Exercise goal: Could every entry be set down once more, exactly as given?

|---|

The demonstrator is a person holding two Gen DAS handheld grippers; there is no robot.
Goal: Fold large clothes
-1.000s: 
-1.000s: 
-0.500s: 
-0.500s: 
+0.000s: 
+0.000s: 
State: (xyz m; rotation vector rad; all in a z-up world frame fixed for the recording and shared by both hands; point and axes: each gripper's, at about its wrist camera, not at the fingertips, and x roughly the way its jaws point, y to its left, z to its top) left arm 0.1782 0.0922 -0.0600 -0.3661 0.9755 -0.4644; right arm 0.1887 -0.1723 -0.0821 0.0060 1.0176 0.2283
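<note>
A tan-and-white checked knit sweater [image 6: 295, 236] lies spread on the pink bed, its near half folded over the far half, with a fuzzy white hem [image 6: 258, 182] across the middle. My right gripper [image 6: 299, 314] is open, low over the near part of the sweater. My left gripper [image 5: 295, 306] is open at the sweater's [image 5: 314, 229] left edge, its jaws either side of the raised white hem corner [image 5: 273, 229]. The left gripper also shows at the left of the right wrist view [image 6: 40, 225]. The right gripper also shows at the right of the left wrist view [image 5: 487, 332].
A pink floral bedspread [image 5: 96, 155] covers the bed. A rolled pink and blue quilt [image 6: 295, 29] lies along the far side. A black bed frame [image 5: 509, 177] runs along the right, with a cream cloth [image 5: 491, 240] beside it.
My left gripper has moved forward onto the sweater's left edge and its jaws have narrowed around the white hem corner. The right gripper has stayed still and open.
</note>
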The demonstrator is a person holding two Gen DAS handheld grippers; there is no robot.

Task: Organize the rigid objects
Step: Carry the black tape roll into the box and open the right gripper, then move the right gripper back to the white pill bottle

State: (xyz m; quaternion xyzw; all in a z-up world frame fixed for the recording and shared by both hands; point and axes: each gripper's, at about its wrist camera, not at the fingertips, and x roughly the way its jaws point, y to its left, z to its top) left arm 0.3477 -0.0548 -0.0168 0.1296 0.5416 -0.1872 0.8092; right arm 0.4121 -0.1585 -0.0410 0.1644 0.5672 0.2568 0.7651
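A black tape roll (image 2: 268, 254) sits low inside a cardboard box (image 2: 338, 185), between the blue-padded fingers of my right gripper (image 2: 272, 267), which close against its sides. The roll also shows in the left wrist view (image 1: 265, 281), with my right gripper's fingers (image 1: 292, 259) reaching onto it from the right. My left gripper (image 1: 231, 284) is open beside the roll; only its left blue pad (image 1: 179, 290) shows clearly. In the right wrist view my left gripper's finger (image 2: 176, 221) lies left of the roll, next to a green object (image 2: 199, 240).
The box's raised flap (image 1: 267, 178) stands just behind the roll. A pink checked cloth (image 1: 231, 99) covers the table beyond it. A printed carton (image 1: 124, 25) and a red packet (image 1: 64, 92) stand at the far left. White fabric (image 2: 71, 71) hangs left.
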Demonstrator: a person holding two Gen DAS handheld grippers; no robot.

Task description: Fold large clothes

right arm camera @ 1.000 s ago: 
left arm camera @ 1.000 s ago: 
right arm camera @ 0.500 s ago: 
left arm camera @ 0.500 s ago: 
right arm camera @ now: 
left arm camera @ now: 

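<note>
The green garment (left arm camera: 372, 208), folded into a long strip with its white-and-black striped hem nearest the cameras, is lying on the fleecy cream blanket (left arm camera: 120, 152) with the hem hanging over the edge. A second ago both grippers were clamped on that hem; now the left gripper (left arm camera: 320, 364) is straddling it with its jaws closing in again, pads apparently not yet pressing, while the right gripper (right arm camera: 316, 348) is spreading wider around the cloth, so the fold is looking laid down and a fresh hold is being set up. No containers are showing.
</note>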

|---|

Completed exercise:
The demonstrator is a person holding two Gen DAS handheld grippers; there is no robot.
Goal: Fold large clothes
-1.000s: 
-1.000s: 
-0.500s: 
-0.500s: 
+0.000s: 
+0.000s: 
State: (xyz m; rotation vector rad; all in a z-up world frame fixed for the recording and shared by both hands; point and axes: each gripper's, at about its wrist camera, not at the fingertips, and x roughly the way its jaws point, y to its left, z to its top) left arm 0.1782 0.0922 -0.0600 -0.3661 0.9755 -0.4644; right arm 0.1887 -0.1723 -0.0821 0.0060 1.0176 0.2283
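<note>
A tan-and-white checked knit sweater [image 6: 295, 236] lies spread on the pink bed, its near half folded over the far half, with a fuzzy white hem [image 6: 258, 182] across the middle. My right gripper [image 6: 299, 314] is open, low over the near part of the sweater. My left gripper [image 5: 295, 306] is open at the sweater's [image 5: 314, 229] left edge, its jaws either side of the raised white hem corner [image 5: 273, 229]. The left gripper also shows at the left of the right wrist view [image 6: 40, 225]. The right gripper also shows at the right of the left wrist view [image 5: 487, 332].
A pink floral bedspread [image 5: 96, 155] covers the bed. A rolled pink and blue quilt [image 6: 295, 29] lies along the far side. A black bed frame [image 5: 509, 177] runs along the right, with a cream cloth [image 5: 491, 240] beside it.
My left gripper has moved forward onto the sweater's left edge and its jaws have narrowed around the white hem corner. The right gripper has stayed still and open.
</note>
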The demonstrator is a person holding two Gen DAS handheld grippers; there is no robot.

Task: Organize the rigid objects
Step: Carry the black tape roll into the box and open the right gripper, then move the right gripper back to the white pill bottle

State: (xyz m; quaternion xyzw; all in a z-up world frame fixed for the recording and shared by both hands; point and axes: each gripper's, at about its wrist camera, not at the fingertips, and x roughly the way its jaws point, y to its left, z to its top) left arm 0.3477 -0.0548 -0.0168 0.1296 0.5416 -0.1872 0.8092; right arm 0.4121 -0.1585 -0.0410 0.1644 0.5672 0.2568 0.7651
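A black tape roll (image 2: 268, 254) sits low inside a cardboard box (image 2: 338, 185), between the blue-padded fingers of my right gripper (image 2: 272, 267), which close against its sides. The roll also shows in the left wrist view (image 1: 265, 281), with my right gripper's fingers (image 1: 292, 259) reaching onto it from the right. My left gripper (image 1: 231, 284) is open beside the roll; only its left blue pad (image 1: 179, 290) shows clearly. In the right wrist view my left gripper's finger (image 2: 176, 221) lies left of the roll, next to a green object (image 2: 199, 240).
The box's raised flap (image 1: 267, 178) stands just behind the roll. A pink checked cloth (image 1: 231, 99) covers the table beyond it. A printed carton (image 1: 124, 25) and a red packet (image 1: 64, 92) stand at the far left. White fabric (image 2: 71, 71) hangs left.
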Demonstrator: a person holding two Gen DAS handheld grippers; no robot.

Task description: Fold large clothes

right arm camera @ 1.000 s ago: 
left arm camera @ 1.000 s ago: 
right arm camera @ 0.500 s ago: 
left arm camera @ 0.500 s ago: 
right arm camera @ now: 
left arm camera @ now: 

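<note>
The green garment (left arm camera: 372, 208), folded into a long strip with its white-and-black striped hem nearest the cameras, is lying on the fleecy cream blanket (left arm camera: 120, 152) with the hem hanging over the edge. A second ago both grippers were clamped on that hem; now the left gripper (left arm camera: 320, 364) is straddling it with its jaws closing in again, pads apparently not yet pressing, while the right gripper (right arm camera: 316, 348) is spreading wider around the cloth, so the fold is looking laid down and a fresh hold is being set up. No containers are showing.
</note>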

The exercise requires nothing more than what has been given.